Exercise: Retype all the data word for word.

-- Data extract follows --

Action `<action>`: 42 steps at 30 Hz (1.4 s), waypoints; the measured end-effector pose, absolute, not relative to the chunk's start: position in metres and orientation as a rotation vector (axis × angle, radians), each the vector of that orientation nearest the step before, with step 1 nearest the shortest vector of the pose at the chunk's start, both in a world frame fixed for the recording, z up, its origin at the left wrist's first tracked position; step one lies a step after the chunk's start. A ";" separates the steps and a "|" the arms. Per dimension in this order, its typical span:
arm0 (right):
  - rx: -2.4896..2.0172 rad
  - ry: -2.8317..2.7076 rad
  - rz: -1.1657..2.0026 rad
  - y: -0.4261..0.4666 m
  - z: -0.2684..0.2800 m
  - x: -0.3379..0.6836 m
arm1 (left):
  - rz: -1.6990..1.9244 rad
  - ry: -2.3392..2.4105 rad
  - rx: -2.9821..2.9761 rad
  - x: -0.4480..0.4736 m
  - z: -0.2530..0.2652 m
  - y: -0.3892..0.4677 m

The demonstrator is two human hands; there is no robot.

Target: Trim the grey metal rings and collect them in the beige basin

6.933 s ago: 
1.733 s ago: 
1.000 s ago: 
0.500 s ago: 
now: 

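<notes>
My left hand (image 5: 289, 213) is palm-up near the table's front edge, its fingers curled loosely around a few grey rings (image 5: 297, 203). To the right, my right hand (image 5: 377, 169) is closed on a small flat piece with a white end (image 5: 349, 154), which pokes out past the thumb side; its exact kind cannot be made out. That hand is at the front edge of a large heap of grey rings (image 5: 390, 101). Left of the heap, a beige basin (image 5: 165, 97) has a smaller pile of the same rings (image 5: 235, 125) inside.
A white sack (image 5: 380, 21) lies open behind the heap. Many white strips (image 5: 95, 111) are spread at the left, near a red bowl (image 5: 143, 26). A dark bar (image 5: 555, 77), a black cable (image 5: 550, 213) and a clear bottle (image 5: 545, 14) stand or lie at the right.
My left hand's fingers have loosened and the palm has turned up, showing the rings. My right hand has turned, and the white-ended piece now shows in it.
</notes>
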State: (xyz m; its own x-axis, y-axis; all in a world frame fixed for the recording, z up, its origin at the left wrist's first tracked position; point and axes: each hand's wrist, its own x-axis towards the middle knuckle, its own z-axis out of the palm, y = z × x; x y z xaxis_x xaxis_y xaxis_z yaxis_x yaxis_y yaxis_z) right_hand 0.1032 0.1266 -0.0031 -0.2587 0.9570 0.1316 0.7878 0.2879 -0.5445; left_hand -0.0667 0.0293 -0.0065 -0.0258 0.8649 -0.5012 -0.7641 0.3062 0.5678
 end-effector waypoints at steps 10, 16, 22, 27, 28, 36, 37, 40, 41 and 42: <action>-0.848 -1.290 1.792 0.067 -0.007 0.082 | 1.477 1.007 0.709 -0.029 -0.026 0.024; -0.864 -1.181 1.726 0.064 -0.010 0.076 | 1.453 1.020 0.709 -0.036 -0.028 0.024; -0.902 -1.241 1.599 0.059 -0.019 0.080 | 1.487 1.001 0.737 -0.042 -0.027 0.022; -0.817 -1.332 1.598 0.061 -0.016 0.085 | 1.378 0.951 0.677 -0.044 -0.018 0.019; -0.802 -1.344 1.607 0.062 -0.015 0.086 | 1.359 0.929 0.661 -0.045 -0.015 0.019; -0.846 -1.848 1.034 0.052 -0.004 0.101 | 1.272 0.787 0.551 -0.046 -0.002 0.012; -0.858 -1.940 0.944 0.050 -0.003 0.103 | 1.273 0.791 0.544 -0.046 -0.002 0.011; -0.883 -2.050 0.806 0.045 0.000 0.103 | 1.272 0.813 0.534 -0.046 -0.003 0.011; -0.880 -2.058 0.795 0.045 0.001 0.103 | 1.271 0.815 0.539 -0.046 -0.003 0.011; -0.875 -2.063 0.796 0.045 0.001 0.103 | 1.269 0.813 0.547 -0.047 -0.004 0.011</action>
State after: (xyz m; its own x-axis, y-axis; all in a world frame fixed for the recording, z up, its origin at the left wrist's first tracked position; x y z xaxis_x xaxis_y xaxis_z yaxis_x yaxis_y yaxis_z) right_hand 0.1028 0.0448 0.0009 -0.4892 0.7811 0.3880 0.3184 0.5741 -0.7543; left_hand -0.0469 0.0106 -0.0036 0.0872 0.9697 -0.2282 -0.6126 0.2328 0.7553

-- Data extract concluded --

Written response:
Action `<action>`: 42 steps at 30 Hz (1.4 s), waypoints; the measured end-effector pose, absolute, not relative to the chunk's start: position in metres and orientation as a rotation vector (axis × angle, radians), each the vector of that orientation nearest the step before, with step 1 nearest the shortest vector of the pose at the chunk's start, both in a world frame fixed for the recording, z up, its origin at the left wrist's first tracked position; step one lies a step after the chunk's start. A ";" separates the steps and a "|" the arms. Per dimension in this order, its typical span:
arm0 (right):
  - rx: -2.4896..2.0172 rad
  - ry: -2.8317..2.7076 rad
  - rz: -1.1657..2.0026 rad
  - y: -0.4261..0.4666 m
  - z: -0.2684..0.2800 m
  - x: -0.3379..0.6836 m
arm1 (left):
  - rz: -1.6990..1.9244 rad
  - ry: -2.3392..2.4105 rad
  - rx: -2.9821..2.9761 rad
  - x: -0.4480..0.4736 m
  - z: -0.2530..0.2652 m
  - y: -0.3892..0.4677 m

The demonstrator is two human hands; there is no robot.

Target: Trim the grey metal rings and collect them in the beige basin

6.933 s ago: 
1.733 s ago: 
1.000 s ago: 
0.500 s ago: 
now: 

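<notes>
My left hand (image 5: 289, 213) is palm-up near the table's front edge, its fingers curled loosely around a few grey rings (image 5: 297, 203). To the right, my right hand (image 5: 377, 169) is closed on a small flat piece with a white end (image 5: 349, 154), which pokes out past the thumb side; its exact kind cannot be made out. That hand is at the front edge of a large heap of grey rings (image 5: 390, 101). Left of the heap, a beige basin (image 5: 165, 97) has a smaller pile of the same rings (image 5: 235, 125) inside.
A white sack (image 5: 380, 21) lies open behind the heap. Many white strips (image 5: 95, 111) are spread at the left, near a red bowl (image 5: 143, 26). A dark bar (image 5: 555, 77), a black cable (image 5: 550, 213) and a clear bottle (image 5: 545, 14) stand or lie at the right.
My left hand's fingers have loosened and the palm has turned up, showing the rings. My right hand has turned, and the white-ended piece now shows in it.
</notes>
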State: (xyz m; its own x-axis, y-axis; all in a world frame fixed for the recording, z up, its origin at the left wrist's first tracked position; point and axes: each hand's wrist, its own x-axis towards the middle knuckle, its own z-axis out of the palm, y = z × x; x y z xaxis_x xaxis_y xaxis_z yaxis_x yaxis_y yaxis_z) right_hand 0.1032 0.1266 -0.0031 -0.2587 0.9570 0.1316 0.7878 0.2879 -0.5445; left_hand -0.0667 0.0293 -0.0065 -0.0258 0.8649 -0.5012 -0.7641 0.3062 0.5678
 end-effector waypoints at steps 10, 16, 22, 27, 28, 36, 37, 40, 41 and 42: <action>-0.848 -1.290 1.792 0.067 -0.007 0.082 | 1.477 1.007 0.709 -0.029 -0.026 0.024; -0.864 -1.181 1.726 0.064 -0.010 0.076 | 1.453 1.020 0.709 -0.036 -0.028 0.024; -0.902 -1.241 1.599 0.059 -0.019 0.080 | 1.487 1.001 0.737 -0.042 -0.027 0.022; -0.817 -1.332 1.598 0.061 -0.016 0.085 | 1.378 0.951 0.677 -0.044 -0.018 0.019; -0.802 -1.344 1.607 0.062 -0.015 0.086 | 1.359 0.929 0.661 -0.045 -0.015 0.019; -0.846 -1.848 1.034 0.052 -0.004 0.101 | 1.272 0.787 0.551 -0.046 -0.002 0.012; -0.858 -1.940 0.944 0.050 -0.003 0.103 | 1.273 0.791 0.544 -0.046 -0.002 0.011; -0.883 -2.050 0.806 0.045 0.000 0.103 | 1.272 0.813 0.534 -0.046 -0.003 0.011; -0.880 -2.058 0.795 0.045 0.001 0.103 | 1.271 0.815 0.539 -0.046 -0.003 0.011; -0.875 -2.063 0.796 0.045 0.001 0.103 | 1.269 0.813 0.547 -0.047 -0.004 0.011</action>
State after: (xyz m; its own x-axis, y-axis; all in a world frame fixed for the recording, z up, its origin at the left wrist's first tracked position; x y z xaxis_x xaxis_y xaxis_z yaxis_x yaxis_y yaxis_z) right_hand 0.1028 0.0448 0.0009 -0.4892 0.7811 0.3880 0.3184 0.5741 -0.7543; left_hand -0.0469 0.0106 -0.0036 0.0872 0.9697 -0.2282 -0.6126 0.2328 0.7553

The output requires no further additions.